Dear friends and writers, for whom I am so thankful:
Merry Christmas! I hope you are decorating gingerbread houses or opening gifts or sleeping late instead of reading this newsletter first thing in the morning. (I’m not up writing it – I found an email program that I could set up to send it today…) Next Tuesday I’ll introduce the shared weekly writing project for the new year. A hint: it’s focused on the idea of inspiration.
Happy year to you and thanks for reading,
PROCESS: THE RELUCTANT BODY
What if the reluctant body refuses to get into the chair, or if in the chair, refuses to write? This happens to everyone at some point. What I do first is read. Often I opt for books about the writing process, but most recently it has been an odd pair of books: one by Collette, the French writer whose sentences are as beautiful as anyone’s I’ve ever read (possibly excepting F. Scott Fitzgerald); and then a manual on how to organize a home. For some reason these two get me excited again. Maybe it’s because they touch the two parts of writing: the simple beauty and lushness of each word, and then the masterminding organization that is required to pull a work together into a coherent, internal order. But if the books don’t work, I step away and go do something else. The body who wants to write will always find its way back to the desk, when it feels ready.
Try this: Be kind to yourself if you don’t feel like writing. When you are ready, you will write.
FEATURED VENUE: SOMEBODY IN YOUR LIFE
One of the primary reasons we write is to connect with others. It is not accidental that most books are dedicated to a “you” (the May 22 Tuesday Writer spoke to this). Using print-on-demand technology, or a pen on a piece of origami paper, put something you have written into tangible form and give it to somebody else.

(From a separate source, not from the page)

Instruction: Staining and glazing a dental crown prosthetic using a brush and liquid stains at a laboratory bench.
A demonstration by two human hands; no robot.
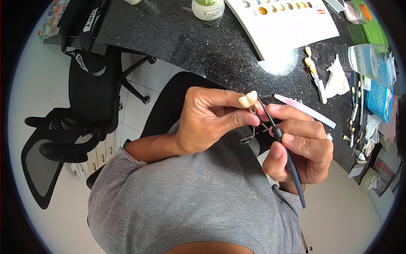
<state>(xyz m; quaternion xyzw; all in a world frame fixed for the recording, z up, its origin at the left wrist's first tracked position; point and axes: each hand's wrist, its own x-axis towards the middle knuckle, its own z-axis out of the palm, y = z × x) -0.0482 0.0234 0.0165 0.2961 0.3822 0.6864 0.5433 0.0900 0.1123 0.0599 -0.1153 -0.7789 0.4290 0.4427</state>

Print-on-demand websites: lulu.com OR a thousand other ones.
PROMPT: CREATE YOUR OWN
This idea was a gift to me from Kelly Lynae Robinson, Boise songwriter, who in turn learned it from Michael J. Bugeja’s book, The Art and Craft of Poetry: make a three-columned list of the highlights, lowlights, and turning points in your life. Each one is a prompt, tailored to you and you alone. Give yourself one of these prompts every Tuesday, or any time you have a spare 8 minutes and feel like writing.